*WHAT YOU SHOULD DO*.
From the entries below, return every line that includes the word "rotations".

*DATA EXTRACT*.
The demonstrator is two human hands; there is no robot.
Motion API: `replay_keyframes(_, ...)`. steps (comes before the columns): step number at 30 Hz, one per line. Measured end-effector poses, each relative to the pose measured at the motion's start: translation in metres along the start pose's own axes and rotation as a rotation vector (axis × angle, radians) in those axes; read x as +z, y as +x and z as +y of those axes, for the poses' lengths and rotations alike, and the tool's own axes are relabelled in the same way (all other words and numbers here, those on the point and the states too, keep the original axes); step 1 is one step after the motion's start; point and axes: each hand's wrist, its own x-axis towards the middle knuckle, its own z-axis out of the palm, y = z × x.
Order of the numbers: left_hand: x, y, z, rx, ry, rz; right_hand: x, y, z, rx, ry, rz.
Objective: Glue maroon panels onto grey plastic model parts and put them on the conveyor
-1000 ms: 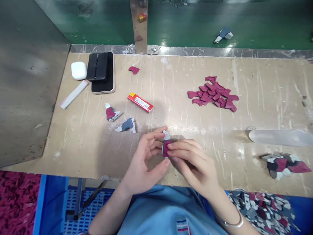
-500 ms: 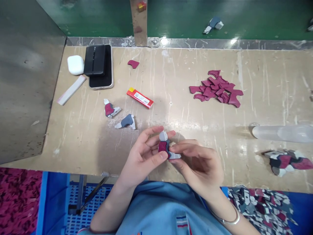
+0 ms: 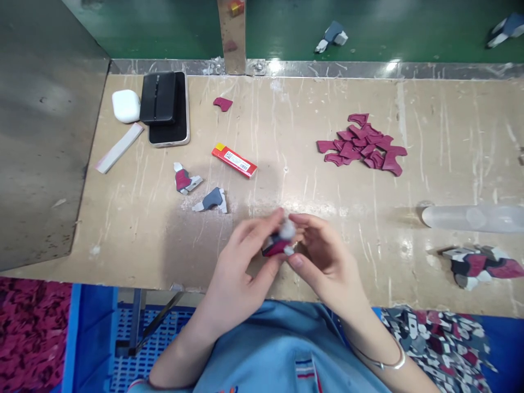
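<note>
Between both hands, over the near edge of the table, is a small grey, white and maroon plastic piece (image 3: 277, 246), partly smeared by motion. My left hand (image 3: 245, 262) pinches it from the left, thumb below and fingers above. From the right, my right hand (image 3: 327, 256) has its thumb and curled fingers closed on the piece's pale end. Left of the hands lie two similar pieces: one with a maroon panel (image 3: 183, 178), the other with a bare dark grey face (image 3: 213, 200). A heap of loose maroon panels (image 3: 362, 146) rests beyond my right hand.
A red packet (image 3: 234, 160), a phone with a black case (image 3: 159, 98) on it, and a white case (image 3: 126, 106) lie left. At right are a translucent tube (image 3: 470, 218) and a cluster of pieces (image 3: 478, 267). Grey-white pieces (image 3: 332, 37) sit on the green belt (image 3: 286, 27).
The held piece has been turned over in my fingers, and my left hand has rolled palm-down. On the green belt, the grey-white pieces have shifted left.
</note>
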Motion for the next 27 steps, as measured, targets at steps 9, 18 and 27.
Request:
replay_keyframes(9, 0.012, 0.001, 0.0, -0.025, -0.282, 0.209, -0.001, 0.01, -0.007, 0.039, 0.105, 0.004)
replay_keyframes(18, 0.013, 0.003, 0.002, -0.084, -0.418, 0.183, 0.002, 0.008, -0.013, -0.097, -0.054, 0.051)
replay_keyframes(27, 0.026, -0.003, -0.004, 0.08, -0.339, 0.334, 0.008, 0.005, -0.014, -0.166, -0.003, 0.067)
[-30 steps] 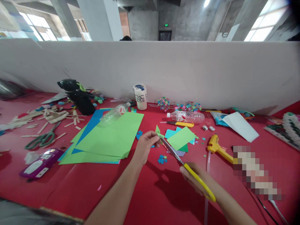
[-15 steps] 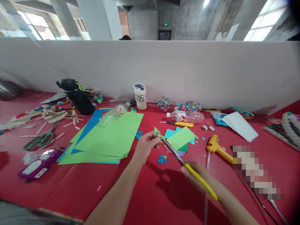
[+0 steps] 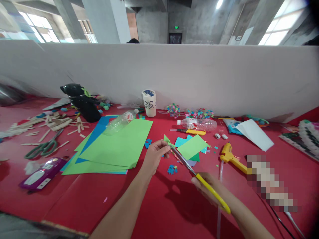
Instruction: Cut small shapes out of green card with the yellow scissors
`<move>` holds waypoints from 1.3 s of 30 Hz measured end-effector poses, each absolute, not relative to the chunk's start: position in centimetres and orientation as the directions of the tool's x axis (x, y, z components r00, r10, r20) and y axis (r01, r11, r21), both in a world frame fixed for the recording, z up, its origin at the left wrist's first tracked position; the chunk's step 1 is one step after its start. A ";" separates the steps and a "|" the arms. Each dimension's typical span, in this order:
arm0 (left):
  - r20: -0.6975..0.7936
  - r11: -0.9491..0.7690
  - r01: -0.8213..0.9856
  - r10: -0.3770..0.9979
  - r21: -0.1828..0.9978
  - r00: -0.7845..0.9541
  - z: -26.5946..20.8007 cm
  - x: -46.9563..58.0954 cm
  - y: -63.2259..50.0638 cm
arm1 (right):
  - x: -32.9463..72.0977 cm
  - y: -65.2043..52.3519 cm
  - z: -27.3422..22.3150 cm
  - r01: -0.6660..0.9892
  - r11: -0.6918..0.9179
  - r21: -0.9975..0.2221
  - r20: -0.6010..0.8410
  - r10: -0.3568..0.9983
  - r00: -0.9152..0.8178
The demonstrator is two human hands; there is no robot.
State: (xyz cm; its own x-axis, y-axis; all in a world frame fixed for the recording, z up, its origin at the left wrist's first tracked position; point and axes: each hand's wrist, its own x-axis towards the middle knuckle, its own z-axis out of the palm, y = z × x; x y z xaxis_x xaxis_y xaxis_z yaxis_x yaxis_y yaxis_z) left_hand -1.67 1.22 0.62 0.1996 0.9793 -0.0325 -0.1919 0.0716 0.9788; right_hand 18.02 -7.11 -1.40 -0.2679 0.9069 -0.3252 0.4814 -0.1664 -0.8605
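Over the near middle of the red worktop (image 3: 72, 209), the left hand (image 3: 155, 153) has its thumb and forefinger pinched together on a small light-green paper piece (image 3: 166, 138), whose pointed end stands up past the fingertips. To its right, the right hand (image 3: 214, 183) is curled around the yellow handle of the scissors (image 3: 200, 178); its fingers are partly hidden behind that handle. The blades point far and left, their tips at the paper piece beside the left fingertips; whether they touch it cannot be told. Just beyond the blades, a green rectangle (image 3: 192, 147) lies over other coloured pieces, and blue stars (image 3: 171, 169) are heaped on the near side. Left of the hands, a large green sheet (image 3: 117, 146) tops a stack, with a clear bottle (image 3: 117, 124) lying across its far part. On the right rests a yellow glue gun (image 3: 235, 160), and on the far side stands a white cup (image 3: 149, 106).
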 end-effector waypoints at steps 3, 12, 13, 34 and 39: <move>-0.030 0.069 -0.191 0.980 0.979 0.198 0.7 -1.6 1.2 | 18.0 -7.1 -1.5 0.482 -0.198 -0.854 -0.351 0.902 -0.252; 0.028 -0.008 -0.142 0.990 0.990 0.139 0.7 -1.7 1.2 | 17.8 -7.3 -1.2 0.423 -0.255 -0.869 -0.387 0.885 -0.261; 0.027 -0.007 -0.141 0.990 0.990 0.136 0.7 -1.7 1.3 | 17.7 -7.3 -1.0 0.425 -0.273 -0.863 -0.403 0.879 -0.253; 0.030 -0.024 -0.049 0.993 0.999 0.116 0.7 -1.5 1.2 | 18.2 -6.8 -1.6 0.456 -0.185 -0.870 -0.340 0.895 -0.287; 0.022 -0.008 -0.117 0.993 0.993 0.119 0.4 -1.2 1.1 | 17.3 -7.4 -1.1 0.399 -0.288 -0.870 -0.401 0.885 -0.235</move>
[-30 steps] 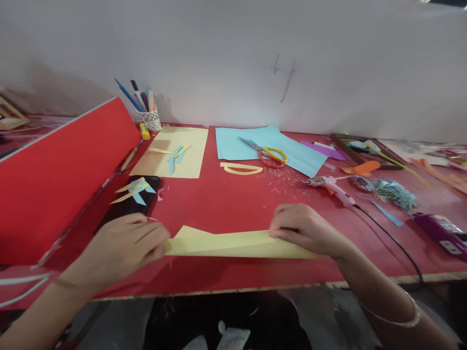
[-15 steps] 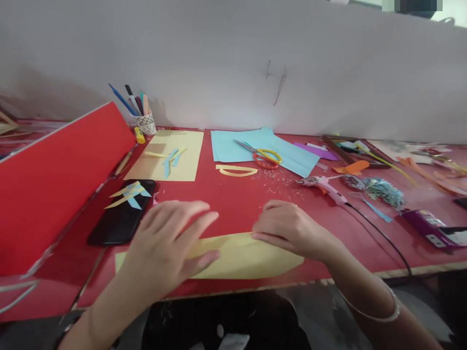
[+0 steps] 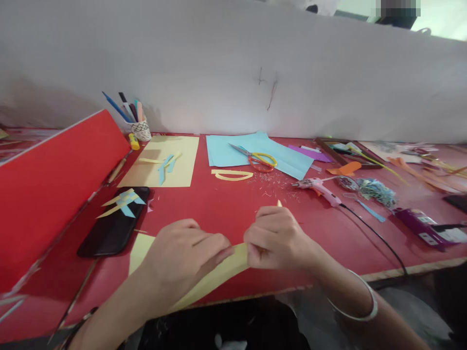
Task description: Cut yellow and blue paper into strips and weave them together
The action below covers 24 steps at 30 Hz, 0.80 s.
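Note:
A yellow sheet of paper (image 3: 213, 282) lies along the front of the red table, partly covered by my hands. My left hand (image 3: 188, 257) is closed on the paper's middle, thumb and fingers pinching near its upper edge. Close beside it, my right hand (image 3: 273, 238) is curled round the paper's right part, and a small yellow tip pokes out above the knuckles. The paper's left end (image 3: 140, 250) shows past my left wrist. A black phone (image 3: 109, 233) with woven yellow and blue paper strips (image 3: 126, 200) on it lies left of my hands.
Scissors (image 3: 255, 158) rest on blue paper (image 3: 233, 146) at the back. A pink glue gun (image 3: 321, 189) with a black cord lies right. A pen cup (image 3: 140, 130), yellow paper (image 3: 182, 177) and a tilted red board (image 3: 54, 194) are at left. Cut yellow pieces (image 3: 233, 178) lie mid-table.
Both hands have closed on the yellow paper; my left hand was open above it before. The sheet's right part is now gathered in my right hand. The view has shifted slightly.

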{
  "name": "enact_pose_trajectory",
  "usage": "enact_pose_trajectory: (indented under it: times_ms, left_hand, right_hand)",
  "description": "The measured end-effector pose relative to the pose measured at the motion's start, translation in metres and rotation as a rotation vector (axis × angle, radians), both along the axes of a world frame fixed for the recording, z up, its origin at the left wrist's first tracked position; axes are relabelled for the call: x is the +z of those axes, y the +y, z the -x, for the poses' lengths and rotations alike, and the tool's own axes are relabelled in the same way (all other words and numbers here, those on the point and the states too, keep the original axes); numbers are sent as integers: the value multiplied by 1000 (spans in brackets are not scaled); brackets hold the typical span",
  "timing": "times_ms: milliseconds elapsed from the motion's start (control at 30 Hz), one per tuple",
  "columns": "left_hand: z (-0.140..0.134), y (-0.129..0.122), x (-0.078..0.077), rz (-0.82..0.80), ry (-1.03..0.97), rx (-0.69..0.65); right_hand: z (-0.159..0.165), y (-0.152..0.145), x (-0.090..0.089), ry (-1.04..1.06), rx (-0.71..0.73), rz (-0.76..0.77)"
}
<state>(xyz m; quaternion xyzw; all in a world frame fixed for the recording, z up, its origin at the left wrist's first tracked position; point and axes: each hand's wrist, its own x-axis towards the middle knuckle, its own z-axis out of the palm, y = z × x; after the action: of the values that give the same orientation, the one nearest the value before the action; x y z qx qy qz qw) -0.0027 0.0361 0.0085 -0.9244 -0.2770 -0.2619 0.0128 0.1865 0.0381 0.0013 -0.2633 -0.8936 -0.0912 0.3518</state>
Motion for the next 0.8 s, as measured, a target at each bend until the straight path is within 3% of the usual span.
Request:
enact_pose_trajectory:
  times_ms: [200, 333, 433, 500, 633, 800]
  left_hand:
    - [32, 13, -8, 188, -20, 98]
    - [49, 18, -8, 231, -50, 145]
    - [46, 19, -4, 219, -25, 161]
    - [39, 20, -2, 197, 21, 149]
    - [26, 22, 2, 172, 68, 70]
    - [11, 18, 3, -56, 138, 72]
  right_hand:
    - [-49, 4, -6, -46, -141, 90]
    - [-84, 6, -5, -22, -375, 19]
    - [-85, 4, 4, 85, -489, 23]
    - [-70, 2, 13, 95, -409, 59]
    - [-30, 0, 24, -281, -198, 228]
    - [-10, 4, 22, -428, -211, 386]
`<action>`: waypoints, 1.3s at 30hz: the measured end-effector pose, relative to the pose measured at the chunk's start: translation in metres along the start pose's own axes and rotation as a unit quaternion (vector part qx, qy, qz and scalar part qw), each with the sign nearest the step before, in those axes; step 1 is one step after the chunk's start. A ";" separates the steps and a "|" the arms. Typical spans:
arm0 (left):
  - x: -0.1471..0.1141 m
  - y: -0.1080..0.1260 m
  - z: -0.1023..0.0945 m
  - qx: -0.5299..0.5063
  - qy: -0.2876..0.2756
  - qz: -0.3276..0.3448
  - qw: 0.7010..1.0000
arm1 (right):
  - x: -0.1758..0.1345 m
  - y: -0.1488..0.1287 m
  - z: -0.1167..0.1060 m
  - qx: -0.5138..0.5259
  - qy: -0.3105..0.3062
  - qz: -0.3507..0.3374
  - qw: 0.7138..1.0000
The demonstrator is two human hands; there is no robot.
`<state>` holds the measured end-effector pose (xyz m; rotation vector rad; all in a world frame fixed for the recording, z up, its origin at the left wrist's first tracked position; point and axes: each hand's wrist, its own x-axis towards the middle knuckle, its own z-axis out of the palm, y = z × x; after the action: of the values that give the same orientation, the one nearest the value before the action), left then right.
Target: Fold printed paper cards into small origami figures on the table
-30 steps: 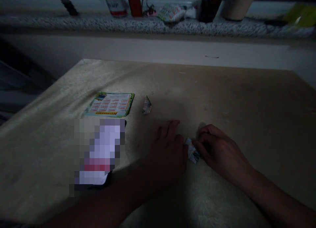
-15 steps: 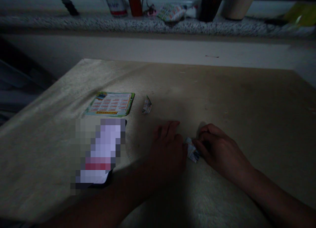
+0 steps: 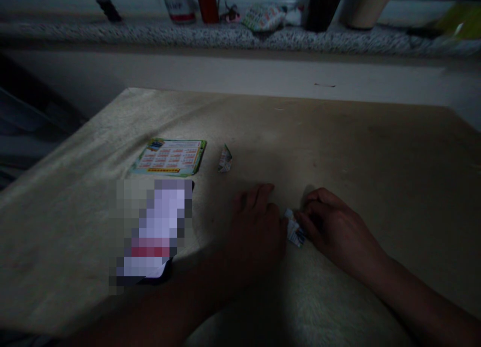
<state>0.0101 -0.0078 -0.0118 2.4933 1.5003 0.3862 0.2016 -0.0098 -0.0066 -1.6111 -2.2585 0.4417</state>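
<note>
Paper, printed and folded small, lies on the worktop; I see the right hand pinching its right edge. The left hand rests at its left edge; I can't tell whether that grip is closed. Left of the paper lies a pixelated smartphone; farther off, leftward, a folded paper triangle and green-bordered printed sheets.

The left hand is palm down, fingers toward one o'clock. The right hand curls up, thumb toward ten o'clock, arm at four o'clock.
</note>
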 end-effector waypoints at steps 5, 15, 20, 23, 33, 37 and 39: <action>0.002 0.002 -0.001 0.011 -0.006 0.006 1.000 | -0.001 0.000 0.000 -0.015 0.004 -0.005 1.000; 0.000 0.004 -0.001 0.012 0.000 -0.007 1.000 | 0.001 -0.003 -0.001 -0.010 0.003 0.006 1.000; 0.000 0.001 -0.003 0.005 0.007 0.023 1.000 | 0.001 -0.001 0.000 -0.010 0.000 0.004 1.000; 0.000 -0.001 -0.005 0.024 0.005 0.049 0.998 | 0.001 0.000 -0.001 -0.002 0.006 0.008 1.000; 0.000 0.000 -0.006 0.047 -0.002 0.065 0.997 | 0.000 0.001 -0.006 0.039 -0.008 0.020 0.999; 0.001 0.001 -0.006 0.044 0.001 0.067 0.997 | 0.001 -0.002 -0.005 0.021 0.001 0.033 0.999; 0.001 0.001 -0.007 0.047 0.007 0.068 0.997 | 0.001 -0.003 -0.005 0.016 0.004 0.042 0.999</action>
<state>0.0095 -0.0074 -0.0051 2.6795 1.3892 0.3625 0.2007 -0.0095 -0.0007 -1.6928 -2.1734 0.4879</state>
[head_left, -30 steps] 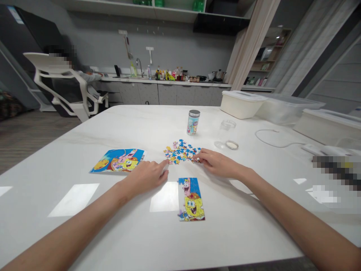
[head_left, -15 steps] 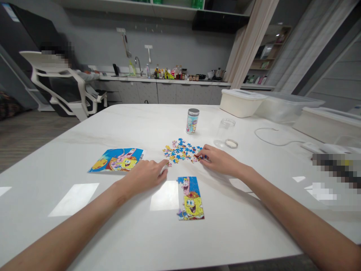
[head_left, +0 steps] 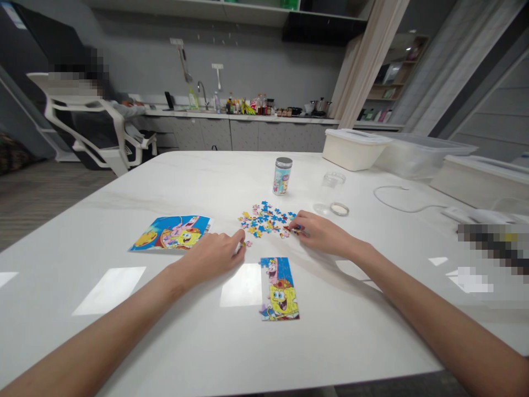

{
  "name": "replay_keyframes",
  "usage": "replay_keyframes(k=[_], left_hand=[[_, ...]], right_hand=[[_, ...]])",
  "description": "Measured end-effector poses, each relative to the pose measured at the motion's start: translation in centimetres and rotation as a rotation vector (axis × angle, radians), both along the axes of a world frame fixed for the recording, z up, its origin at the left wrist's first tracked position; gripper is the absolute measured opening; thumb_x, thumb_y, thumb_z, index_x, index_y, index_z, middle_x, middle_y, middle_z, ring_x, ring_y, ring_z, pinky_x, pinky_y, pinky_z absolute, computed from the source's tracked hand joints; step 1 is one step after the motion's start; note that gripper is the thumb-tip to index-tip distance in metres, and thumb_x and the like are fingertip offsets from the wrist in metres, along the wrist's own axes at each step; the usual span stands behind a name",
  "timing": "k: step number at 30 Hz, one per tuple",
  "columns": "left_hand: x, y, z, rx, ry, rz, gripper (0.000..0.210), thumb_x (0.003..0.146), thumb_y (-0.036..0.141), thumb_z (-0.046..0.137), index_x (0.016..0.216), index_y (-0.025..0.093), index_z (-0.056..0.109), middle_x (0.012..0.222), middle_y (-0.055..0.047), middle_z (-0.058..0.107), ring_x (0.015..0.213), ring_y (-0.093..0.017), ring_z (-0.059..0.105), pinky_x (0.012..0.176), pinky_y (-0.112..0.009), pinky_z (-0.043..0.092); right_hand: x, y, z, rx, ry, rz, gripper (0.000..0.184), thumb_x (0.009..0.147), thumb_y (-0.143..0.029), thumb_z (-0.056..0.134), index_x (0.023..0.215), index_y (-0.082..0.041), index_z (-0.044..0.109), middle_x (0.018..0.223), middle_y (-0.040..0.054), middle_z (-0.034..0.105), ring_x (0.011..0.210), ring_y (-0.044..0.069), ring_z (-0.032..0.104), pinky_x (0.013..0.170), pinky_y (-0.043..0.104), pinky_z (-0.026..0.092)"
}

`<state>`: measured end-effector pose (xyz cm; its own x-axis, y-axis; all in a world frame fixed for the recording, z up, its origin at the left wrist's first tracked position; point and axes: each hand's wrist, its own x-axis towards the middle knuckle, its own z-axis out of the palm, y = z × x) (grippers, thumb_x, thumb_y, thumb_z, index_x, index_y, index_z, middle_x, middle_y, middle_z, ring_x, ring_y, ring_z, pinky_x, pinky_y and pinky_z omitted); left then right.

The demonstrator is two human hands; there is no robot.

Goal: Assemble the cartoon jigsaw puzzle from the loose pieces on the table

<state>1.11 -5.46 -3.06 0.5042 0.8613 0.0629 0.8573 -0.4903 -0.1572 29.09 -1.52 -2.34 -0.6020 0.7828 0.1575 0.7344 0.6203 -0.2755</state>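
Loose jigsaw puzzle pieces [head_left: 268,221] lie in a pile at the middle of the white table [head_left: 173,353]. At the pile's near left edge, my left hand [head_left: 217,252] has its fingers curled, with thumb and index finger at a small pink and yellow puzzle piece [head_left: 248,243]. My right hand [head_left: 316,231] reaches the pile's right edge, its fingertips pinched around puzzle pieces partly hidden by the fingers. Between my forearms lies a joined puzzle section [head_left: 281,289] with a yellow cartoon figure and a pink one. A printed picture sheet [head_left: 171,232] rests beyond my left hand.
Behind the pile stands a printed tin [head_left: 281,176] with a silver lid. To its right are a clear jar [head_left: 330,193] and a ring-shaped lid [head_left: 339,209]. Storage boxes [head_left: 353,149] and a white cable [head_left: 400,207] occupy the right side. A person sits in a chair [head_left: 118,132] far left.
My left index finger has lifted and drawn back slightly, and the small piece beside it sits a little nearer to me. The right hand has barely shifted at the pile's edge.
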Motion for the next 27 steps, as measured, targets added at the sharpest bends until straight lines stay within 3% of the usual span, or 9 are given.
replay_keyframes(k=[7,18,27], left_hand=[[0.11,-0.10,0.10,-0.013,0.010,-0.008,0.032,0.096,0.032,0.028,0.109,0.018,0.053,0.063,-0.004,0.066,0.058,-0.019,0.062,0.054,-0.027,0.035],[0.04,0.07,-0.04,-0.023,-0.012,-0.015,0.032,0.096,0.032,0.027,0.108,0.018,0.053,0.061,-0.003,0.064,0.058,-0.020,0.061,0.054,-0.027,0.034],[-0.06,0.01,-0.05,-0.016,-0.002,-0.021,0.032,0.097,0.032,0.027,0.108,0.019,0.053,0.060,-0.002,0.064,0.057,-0.020,0.061,0.052,-0.027,0.031]], right_hand=[[-0.02,-0.15,0.20,0.008,-0.009,-0.013,0.044,0.075,0.004,0.044,0.106,-0.020,0.063,0.105,0.0071,0.059,0.098,0.020,0.058,0.083,0.029,0.044],[-0.13,0.03,0.08,0.030,-0.016,-0.066,0.026,0.082,-0.009,0.053,0.102,-0.020,0.064,0.100,0.0070,0.062,0.088,0.019,0.060,0.078,0.030,0.046],[-0.27,-0.03,0.23,-0.012,-0.006,-0.089,0.018,0.085,-0.019,0.057,0.101,-0.020,0.065,0.083,0.0034,0.063,0.078,0.017,0.059,0.067,0.028,0.042]])
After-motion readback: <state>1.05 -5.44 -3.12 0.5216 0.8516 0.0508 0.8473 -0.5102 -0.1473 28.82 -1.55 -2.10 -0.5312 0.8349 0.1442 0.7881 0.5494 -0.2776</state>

*ANSWER AREA*.
Motion API: `replay_keyframes(_, ...)`. steps (comes before the columns): step number at 30 Hz, one per line. Measured end-effector poses, each relative to the pose measured at the motion's start: translation in metres along the start pose's own axes and rotation as a rotation vector (axis × angle, radians) in those axes; read x as +z, y as +x and z as +y of those axes, for the poses' lengths and rotations alike, and the tool's own axes are relabelled in the same way (all other words and numbers here, those on the point and the states too, keep the original axes); step 1 is one step after the motion's start; point and axes: each hand's wrist, its own x-axis towards the middle knuckle, its own z-axis out of the palm, y = z × x.
  "description": "The measured end-effector pose relative to the pose measured at the motion's start, translation in metres and rotation as a rotation vector (axis × angle, radians), both along the axes of a world frame fixed for the recording, z up, its origin at the left wrist's first tracked position; axes are relabelled for the call: x is the +z of those axes, y the +y, z the -x, for the poses' lengths and rotations alike, and the tool's own axes are relabelled in the same way (all other words and numbers here, those on the point and the states too, keep the original axes); numbers are sent as integers: the value multiplied by 1000 (spans in brackets are not scaled); brackets hold the typical span",

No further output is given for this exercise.